According to recent McGraw-Hill Construction market research investigating “green” home building (co-sponsored by the National Association of Home Builders) the residential green building market is expected to be worth $12-20 billion (6-10 percent of the market) this year. In five years (2012), the market is expected to double to 12-20 percent market share, or $40-70 billion.
“We have hit the tipping point for builders going green,” said Harvey M. Bernstein, McGraw-Hill Construction vice president of Industry Analytics, Alliances and Strategic Initiatives. “This year, the number of builders who are moderately green (those with 30 percent green projects) has surpassed those with a low share of green (those who are green in less than 15 percent of their projects).
“Next year, we will see even greater growth, with highly green builders (those with 60 percent green projects) surpassing those with a low share of green.
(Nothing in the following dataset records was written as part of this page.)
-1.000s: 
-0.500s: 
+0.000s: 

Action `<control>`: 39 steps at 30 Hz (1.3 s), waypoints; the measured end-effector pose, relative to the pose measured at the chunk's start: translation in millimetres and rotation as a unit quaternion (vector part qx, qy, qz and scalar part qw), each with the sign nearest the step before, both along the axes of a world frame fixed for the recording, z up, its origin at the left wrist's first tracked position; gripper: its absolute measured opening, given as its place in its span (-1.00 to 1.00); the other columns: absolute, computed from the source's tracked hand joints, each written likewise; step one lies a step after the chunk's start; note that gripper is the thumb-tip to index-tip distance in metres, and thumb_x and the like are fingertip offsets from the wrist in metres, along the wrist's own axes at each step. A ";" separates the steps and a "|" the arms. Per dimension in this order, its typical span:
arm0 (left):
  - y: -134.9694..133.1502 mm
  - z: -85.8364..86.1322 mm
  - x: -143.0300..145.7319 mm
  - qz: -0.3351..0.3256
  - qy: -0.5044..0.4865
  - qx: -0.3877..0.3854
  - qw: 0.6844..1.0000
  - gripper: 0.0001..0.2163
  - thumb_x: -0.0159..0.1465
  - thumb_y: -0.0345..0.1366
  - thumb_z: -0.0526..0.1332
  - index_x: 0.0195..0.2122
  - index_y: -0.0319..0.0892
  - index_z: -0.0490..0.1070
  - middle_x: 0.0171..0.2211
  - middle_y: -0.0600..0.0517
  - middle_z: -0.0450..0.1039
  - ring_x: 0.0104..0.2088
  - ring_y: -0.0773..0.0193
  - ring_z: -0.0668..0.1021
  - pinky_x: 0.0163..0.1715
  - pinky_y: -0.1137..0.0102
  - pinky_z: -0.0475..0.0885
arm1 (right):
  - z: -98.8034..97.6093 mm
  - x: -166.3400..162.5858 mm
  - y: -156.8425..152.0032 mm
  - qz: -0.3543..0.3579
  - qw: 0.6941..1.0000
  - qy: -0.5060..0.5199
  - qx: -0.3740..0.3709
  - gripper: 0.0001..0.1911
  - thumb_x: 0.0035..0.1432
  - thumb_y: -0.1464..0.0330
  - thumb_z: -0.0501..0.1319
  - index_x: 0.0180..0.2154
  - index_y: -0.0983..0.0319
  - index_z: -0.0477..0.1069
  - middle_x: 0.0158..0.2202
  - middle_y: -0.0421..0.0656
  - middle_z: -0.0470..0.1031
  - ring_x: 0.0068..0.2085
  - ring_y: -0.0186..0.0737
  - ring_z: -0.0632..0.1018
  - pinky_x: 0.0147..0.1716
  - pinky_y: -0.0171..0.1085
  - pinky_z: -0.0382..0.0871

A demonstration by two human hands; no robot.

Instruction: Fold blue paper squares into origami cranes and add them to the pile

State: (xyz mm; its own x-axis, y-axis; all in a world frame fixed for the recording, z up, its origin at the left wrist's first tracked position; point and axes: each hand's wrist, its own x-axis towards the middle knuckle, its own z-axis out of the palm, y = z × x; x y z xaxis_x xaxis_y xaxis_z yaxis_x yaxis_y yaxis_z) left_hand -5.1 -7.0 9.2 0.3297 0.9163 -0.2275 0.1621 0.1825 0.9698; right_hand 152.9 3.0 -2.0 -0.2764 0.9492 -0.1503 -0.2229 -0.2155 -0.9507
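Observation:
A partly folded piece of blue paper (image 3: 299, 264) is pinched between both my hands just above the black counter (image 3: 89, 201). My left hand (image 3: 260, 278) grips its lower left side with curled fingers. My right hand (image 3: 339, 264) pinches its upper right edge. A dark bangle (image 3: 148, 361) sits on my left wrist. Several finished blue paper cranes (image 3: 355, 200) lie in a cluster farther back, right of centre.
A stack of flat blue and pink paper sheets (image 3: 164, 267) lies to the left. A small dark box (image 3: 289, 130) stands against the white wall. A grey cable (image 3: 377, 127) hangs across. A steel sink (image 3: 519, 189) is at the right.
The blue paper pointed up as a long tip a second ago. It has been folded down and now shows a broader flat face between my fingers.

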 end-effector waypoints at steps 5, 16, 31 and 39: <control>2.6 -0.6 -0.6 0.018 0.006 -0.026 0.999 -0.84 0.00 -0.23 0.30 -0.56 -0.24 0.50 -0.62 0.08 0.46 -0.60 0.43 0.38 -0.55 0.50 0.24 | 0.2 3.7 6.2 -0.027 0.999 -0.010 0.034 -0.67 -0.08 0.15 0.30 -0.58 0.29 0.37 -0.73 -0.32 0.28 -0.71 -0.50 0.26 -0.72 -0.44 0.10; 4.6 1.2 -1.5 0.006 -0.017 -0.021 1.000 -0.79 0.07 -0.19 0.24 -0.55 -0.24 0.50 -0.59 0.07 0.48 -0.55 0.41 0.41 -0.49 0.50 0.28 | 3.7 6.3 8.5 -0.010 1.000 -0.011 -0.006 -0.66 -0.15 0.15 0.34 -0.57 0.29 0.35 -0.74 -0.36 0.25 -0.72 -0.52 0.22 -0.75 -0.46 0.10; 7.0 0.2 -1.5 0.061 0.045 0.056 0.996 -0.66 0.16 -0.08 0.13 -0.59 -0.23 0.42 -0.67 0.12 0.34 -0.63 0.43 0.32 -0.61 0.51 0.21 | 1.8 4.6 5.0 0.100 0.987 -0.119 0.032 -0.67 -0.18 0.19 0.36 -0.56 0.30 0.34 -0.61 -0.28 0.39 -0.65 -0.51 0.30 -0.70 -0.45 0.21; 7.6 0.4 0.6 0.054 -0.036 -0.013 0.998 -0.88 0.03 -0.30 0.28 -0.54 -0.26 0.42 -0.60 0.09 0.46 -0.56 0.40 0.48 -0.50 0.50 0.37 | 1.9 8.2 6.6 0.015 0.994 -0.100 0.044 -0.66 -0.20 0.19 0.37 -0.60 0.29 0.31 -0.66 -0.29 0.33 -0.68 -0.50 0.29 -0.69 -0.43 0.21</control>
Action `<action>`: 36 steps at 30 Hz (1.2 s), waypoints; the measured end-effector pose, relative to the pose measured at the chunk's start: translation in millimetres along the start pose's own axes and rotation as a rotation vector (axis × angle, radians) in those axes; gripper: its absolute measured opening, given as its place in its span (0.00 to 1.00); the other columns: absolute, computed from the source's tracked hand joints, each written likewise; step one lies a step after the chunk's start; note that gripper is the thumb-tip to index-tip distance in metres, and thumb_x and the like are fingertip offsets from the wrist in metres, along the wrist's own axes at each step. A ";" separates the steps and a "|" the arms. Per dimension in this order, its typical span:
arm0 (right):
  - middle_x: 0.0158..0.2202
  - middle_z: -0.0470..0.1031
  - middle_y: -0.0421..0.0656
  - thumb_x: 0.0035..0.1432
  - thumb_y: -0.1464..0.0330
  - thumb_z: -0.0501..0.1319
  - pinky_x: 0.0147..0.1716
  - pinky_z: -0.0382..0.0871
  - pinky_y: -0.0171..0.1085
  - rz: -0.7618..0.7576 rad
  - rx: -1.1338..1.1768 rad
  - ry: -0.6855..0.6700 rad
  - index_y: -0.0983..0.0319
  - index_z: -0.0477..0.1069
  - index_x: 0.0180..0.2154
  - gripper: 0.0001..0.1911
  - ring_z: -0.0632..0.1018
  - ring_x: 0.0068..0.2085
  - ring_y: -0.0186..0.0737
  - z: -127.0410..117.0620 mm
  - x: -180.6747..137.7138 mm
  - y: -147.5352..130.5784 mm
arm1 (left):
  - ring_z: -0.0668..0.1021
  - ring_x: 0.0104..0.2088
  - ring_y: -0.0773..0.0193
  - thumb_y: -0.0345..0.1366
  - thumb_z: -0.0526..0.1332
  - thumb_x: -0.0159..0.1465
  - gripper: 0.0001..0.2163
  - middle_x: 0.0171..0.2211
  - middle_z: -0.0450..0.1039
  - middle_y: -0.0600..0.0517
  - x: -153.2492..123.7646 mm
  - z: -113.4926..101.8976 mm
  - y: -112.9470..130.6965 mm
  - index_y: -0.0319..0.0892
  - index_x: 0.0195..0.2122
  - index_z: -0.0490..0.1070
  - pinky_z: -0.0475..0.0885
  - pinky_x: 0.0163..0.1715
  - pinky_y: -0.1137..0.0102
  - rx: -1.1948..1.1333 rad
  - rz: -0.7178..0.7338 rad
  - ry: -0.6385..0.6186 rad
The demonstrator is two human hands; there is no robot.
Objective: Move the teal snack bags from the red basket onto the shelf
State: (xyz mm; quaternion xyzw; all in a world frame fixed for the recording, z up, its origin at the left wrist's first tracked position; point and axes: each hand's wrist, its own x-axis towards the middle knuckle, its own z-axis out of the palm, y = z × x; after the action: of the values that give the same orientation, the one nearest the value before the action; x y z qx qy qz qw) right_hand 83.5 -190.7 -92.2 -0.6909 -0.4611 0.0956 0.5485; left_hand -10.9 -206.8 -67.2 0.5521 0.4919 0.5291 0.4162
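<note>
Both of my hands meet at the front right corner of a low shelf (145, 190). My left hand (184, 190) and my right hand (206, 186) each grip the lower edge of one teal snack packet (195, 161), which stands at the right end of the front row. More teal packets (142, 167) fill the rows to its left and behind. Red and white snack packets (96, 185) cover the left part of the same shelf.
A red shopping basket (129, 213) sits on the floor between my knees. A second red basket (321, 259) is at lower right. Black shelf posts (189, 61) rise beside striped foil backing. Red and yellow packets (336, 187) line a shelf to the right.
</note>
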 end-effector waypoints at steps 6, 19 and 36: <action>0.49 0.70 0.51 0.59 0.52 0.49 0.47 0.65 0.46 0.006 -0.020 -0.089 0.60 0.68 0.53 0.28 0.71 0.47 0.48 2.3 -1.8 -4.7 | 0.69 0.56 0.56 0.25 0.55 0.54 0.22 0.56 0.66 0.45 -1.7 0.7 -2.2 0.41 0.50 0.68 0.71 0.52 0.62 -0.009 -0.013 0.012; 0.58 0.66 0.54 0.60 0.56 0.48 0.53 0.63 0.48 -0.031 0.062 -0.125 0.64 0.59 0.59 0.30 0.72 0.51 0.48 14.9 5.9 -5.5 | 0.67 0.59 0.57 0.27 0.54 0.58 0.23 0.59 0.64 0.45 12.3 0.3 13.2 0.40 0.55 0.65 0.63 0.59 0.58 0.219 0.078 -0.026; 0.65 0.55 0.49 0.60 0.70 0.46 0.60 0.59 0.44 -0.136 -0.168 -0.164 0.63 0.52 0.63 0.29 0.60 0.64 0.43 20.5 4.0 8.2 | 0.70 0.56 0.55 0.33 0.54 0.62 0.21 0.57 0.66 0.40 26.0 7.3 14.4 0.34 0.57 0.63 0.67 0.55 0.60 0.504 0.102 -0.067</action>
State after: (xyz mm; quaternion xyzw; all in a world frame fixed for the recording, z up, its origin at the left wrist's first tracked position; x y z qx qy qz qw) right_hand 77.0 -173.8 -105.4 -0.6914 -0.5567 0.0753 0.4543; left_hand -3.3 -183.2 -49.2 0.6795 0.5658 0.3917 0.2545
This year has seen an 8 percent jump over last year, and we expect another 10 percent increase next year.”
Another revelation from the study: 40 percent of builders think green building helps them market their homes in a down market.
“It’s official: Green has gone mainstream,” said Ray Tonjes, chair of the Green Building Subcommittee for NAHB, who believes its members are ready for the market transformation that is forecast.
The study also found “quality” has emerged in this down market as the most important reason for building green. Previously, McGraw-Hill reports, builders were motivated by energy cost savings of green homes and doing the right thing, which still came in No.2 this year. This is likely due to green home marketing and how it improves quality of life.